Vector clocks are a way of versioning data so that there is an indication of the history of which actors in your system have been involved in the history of that data.

Confused?  Let's consider a 'real world' analogy to the problem vector clocks helps to solve.  You have four rugby fans:  a Leinster fan; a Munster fan; a Connacht fan and an Ulster fan.  Together they are going to try to determine who they think should be wearing the number 6 jersey for Ireland in the 2011 Rugby World Cup.  Now:
  • The fans are all able to communicate their selection for the jersey with each other
  • They can send their selection to everyone or just one other fan
  • They are able to change their mind
  • They are able to communicate concurrently. This means the Munster fan can send a text to Leinster fan while at the same time the Connacht fan can send a text to the Ulster fan.  
  • Each fan is able to give an indication of the version he got before he sends his selection on. This may or may not have influenced their own selection!
Sean O'Brien
So it starts off. The Leinster fan is using Twitter and has the other 3 lads subscribed.  He tweets: Sean O'Brien.   The Munster fan thinks about this for a while.  He can't deal with it.  He's a proud Munster fan.  The pressure gets to him and he sends a text message to the Connacht fan that the man who should be wearing number 6 is  Denis Leamy.  It's just a text to the Connacht fan; the Ulster and Leinster fan are unaware of this communication.   The Connacht fan decides decides to amuse himself and decides to agree.  He texts back Denis Leamy to the Munster lad. The Ulster lad then sends a text to the Connacht lad which reads: Stephen Ferris.  The Connacht fan can see the potential tension brewing; especially between the Munster and Leinster lads so he decides to be diplomatic and decides to change his selection to Stephen Ferris.

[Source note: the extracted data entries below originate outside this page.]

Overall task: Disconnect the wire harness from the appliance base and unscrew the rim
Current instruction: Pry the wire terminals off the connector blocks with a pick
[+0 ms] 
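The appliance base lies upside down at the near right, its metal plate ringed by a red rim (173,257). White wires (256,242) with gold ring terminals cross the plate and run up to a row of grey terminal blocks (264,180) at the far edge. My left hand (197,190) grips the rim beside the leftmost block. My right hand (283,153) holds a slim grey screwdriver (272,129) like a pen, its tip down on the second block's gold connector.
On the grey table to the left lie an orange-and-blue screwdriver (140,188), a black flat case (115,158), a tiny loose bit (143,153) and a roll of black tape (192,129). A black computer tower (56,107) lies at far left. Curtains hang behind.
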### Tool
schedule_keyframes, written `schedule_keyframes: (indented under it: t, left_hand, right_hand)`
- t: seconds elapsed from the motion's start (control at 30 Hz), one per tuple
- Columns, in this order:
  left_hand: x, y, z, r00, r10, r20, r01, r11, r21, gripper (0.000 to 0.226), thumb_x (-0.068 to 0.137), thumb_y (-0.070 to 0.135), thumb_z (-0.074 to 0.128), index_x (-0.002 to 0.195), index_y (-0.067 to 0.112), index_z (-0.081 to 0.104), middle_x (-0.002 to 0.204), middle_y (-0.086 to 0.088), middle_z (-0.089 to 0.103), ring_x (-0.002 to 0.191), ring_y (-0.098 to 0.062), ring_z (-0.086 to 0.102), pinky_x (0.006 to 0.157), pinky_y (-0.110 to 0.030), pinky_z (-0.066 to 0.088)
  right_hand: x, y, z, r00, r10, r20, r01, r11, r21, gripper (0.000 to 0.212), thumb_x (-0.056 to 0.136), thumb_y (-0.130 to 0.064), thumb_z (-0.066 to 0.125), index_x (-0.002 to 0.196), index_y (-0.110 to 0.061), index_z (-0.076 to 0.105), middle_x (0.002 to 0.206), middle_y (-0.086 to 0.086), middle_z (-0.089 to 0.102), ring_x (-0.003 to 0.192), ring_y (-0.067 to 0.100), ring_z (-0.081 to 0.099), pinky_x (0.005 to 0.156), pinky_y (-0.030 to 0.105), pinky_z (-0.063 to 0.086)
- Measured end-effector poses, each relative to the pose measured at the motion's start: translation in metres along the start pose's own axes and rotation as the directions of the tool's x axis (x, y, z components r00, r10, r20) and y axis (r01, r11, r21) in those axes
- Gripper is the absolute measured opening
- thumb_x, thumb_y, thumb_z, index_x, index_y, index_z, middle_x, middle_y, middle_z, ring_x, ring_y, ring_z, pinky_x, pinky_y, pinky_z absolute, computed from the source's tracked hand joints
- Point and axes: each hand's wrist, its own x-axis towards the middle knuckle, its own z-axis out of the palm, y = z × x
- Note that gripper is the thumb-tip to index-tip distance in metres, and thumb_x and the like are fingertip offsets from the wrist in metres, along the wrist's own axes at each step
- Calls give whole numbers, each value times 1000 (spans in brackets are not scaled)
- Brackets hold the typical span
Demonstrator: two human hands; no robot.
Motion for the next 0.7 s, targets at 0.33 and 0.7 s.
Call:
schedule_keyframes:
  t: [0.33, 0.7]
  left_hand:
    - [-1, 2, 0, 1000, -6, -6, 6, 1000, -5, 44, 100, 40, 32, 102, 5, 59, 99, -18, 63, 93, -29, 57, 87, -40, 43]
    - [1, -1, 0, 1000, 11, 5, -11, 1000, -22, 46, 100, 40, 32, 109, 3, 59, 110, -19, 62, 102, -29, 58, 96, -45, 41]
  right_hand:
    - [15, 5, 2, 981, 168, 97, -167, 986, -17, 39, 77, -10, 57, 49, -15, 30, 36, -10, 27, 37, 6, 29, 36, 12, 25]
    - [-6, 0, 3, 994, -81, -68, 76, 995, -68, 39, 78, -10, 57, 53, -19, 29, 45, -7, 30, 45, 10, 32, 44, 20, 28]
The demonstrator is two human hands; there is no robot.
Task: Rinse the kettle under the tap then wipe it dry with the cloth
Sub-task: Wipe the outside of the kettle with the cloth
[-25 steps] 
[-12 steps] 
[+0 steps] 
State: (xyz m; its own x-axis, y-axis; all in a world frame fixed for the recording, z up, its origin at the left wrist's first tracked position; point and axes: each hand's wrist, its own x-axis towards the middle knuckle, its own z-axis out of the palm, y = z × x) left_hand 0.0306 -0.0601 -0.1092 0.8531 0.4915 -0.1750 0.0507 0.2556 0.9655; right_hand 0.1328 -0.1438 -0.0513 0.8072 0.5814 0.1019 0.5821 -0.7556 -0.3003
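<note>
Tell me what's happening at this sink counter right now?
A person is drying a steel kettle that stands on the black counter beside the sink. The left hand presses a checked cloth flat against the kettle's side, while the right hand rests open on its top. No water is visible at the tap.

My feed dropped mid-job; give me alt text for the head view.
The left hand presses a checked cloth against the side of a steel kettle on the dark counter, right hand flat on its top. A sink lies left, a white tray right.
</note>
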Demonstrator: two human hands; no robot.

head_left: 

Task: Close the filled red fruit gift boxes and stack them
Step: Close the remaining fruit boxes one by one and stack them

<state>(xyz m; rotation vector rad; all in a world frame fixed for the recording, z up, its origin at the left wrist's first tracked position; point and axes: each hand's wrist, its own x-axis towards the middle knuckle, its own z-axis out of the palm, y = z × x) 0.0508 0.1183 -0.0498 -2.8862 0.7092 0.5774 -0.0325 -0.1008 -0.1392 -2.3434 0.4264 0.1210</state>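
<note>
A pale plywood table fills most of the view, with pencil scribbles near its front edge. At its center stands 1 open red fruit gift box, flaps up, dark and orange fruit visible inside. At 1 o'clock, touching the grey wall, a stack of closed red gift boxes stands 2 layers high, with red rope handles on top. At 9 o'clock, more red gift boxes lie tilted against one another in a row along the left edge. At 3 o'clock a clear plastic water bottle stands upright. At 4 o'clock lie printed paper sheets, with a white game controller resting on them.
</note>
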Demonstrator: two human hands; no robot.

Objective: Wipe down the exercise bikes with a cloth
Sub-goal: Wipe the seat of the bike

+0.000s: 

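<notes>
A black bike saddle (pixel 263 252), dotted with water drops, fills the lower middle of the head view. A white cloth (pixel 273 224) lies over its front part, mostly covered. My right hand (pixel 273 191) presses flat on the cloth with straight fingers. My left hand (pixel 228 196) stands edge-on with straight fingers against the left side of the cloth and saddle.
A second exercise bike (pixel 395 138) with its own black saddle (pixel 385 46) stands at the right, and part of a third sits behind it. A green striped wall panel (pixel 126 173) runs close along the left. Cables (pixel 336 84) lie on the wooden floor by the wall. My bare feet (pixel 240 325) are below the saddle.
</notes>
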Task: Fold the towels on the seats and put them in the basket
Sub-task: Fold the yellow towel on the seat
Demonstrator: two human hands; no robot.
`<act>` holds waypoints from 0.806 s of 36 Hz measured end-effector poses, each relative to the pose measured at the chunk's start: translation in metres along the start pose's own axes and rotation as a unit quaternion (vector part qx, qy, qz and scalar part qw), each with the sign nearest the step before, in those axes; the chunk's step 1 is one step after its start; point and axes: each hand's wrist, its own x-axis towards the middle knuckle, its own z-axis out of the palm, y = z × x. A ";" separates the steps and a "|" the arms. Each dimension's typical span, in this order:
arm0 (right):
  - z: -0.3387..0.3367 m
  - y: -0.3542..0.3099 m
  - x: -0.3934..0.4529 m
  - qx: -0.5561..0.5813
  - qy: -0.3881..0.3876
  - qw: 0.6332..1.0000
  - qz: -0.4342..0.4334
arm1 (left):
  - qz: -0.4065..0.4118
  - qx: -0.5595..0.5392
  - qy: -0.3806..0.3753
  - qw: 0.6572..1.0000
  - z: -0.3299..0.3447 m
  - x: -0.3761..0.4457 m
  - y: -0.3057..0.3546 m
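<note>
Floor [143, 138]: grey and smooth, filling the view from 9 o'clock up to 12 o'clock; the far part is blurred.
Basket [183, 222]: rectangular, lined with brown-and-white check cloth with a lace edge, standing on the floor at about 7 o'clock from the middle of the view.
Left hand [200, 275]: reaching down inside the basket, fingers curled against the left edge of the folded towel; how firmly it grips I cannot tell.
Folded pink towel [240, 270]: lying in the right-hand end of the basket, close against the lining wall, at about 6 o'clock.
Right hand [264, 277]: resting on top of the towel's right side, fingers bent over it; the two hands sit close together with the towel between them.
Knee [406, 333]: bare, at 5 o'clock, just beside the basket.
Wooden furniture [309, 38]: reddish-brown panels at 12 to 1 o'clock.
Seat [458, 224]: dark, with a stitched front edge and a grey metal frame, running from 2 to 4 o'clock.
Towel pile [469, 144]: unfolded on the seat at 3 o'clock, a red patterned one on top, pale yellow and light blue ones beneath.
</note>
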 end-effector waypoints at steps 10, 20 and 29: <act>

The Leinster lad then looks for the other lads' answers.  Unfortunately he's lost the Ulster lads phones number so he can only communicate with the Munster and Connacht lads.  He sees the Munster lad has chosen Leamy and the Connacht lad has chosen Ferris.  He can see there's clearly been a contradiction.  But he can also see that the Connacht lad has received communication from the Munster lad and the Ulster lad and that the Connacht lad has changed his mind to agree with the Ulster lad.  He sees the consensus and decides to go with Ferris (O'Brien can always play 7 or 8). Eventually the Munster fan sees it's completely overruled and goes with Ferris.

So how are fans communicating not only their selections but indicating what they knew before their selections? They are using vector clocks!

You see, these lads aren't just rugby fans; they are nerds.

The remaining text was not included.